» **AIM OF THE EXERCISE**
Nothing in the data may be altered as it is transcribed.

» **SOURCE MATERIAL**
++++++

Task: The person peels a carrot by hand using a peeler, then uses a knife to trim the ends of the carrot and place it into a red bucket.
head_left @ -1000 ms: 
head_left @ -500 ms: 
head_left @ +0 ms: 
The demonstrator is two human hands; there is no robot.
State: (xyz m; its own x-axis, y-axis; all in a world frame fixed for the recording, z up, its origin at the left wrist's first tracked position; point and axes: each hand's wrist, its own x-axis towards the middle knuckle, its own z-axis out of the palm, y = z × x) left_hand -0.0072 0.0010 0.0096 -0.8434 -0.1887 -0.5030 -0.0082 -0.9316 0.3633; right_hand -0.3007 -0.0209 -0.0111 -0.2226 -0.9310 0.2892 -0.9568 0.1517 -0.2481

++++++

» **ANSWER TO THIS PROBLEM**
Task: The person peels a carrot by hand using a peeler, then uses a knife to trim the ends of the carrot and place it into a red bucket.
head_left @ -1000 ms: 
head_left @ -500 ms: 
head_left @ +0 ms: 
The demonstrator is two human hands; there is no robot.
State: (xyz m; its own x-axis, y-axis; all in a world frame fixed for the recording, z up, its origin at the left wrist's first tracked position; point and axes: each hand's wrist, its own x-axis towards the middle knuckle, its own z-axis out of the palm, y = z × x) left_hand -0.0072 0.0010 0.0096 -0.8434 -0.1887 -0.5030 -0.0082 -0.9316 0.3633; right_hand -0.3007 -0.0209 -0.0111 -0.2226 -0.9310 0.2892 -0.9568 0.1517 -0.2481

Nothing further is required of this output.